_WHAT TO DO_
Note how many lines in the material have "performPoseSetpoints", and give only that figure.
▽
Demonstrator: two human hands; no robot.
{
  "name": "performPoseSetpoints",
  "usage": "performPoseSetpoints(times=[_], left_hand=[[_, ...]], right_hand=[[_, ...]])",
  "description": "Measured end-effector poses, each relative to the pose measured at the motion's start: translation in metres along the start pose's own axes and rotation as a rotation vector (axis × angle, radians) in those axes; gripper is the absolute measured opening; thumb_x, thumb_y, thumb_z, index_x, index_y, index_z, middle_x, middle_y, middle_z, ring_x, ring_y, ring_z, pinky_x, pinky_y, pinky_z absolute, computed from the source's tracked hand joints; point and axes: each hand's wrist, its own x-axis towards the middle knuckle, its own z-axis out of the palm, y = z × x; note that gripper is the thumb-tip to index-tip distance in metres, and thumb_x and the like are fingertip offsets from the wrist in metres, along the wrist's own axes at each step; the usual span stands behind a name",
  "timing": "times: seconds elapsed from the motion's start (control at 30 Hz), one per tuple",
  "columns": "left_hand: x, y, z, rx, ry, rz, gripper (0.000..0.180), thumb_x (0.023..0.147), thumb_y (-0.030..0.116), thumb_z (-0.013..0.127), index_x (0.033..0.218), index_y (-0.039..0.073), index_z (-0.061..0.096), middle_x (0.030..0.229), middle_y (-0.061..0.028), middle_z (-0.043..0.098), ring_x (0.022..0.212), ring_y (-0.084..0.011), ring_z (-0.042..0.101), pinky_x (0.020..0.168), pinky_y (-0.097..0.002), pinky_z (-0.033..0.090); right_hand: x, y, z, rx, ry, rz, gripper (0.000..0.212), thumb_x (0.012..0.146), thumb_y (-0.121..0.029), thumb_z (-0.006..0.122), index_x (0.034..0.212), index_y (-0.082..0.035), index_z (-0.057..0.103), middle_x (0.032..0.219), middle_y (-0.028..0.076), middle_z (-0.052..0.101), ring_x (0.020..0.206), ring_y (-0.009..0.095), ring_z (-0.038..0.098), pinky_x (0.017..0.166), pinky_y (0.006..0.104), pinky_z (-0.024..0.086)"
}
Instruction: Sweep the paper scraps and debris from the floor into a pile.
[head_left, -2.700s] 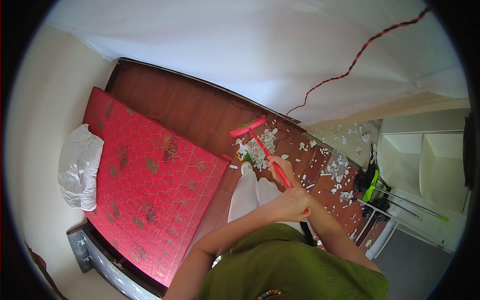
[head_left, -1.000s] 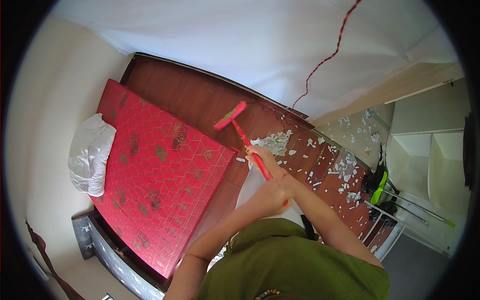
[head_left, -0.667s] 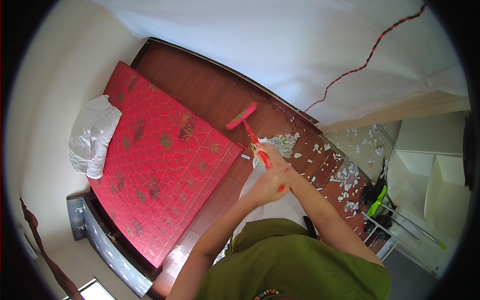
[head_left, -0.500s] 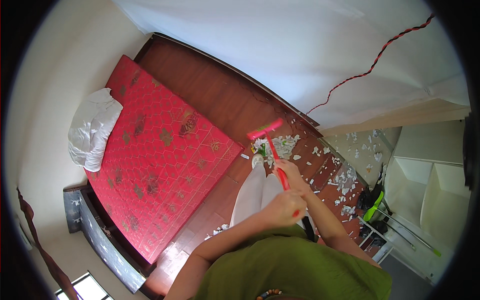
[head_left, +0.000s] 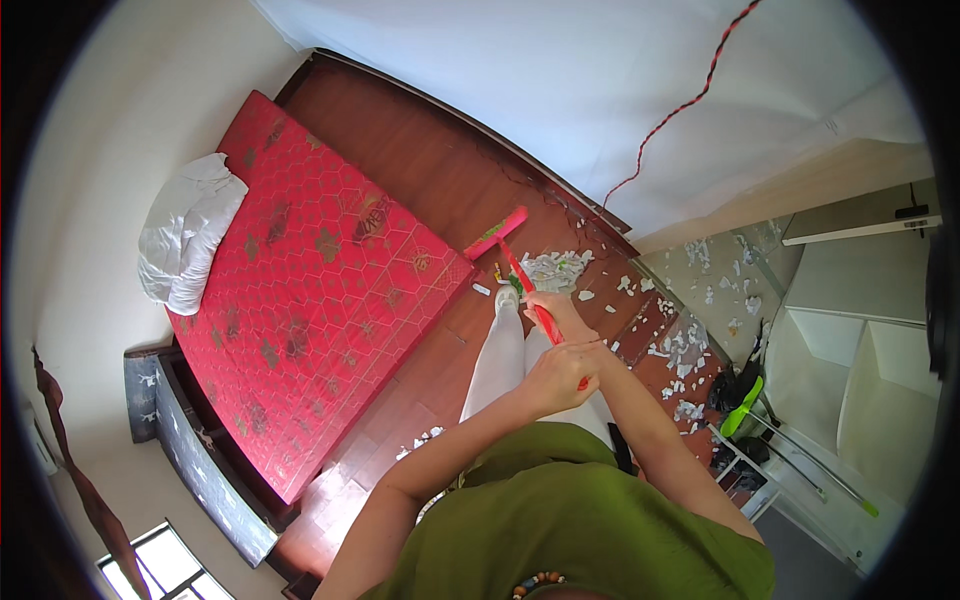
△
_TASK OUTPUT_
2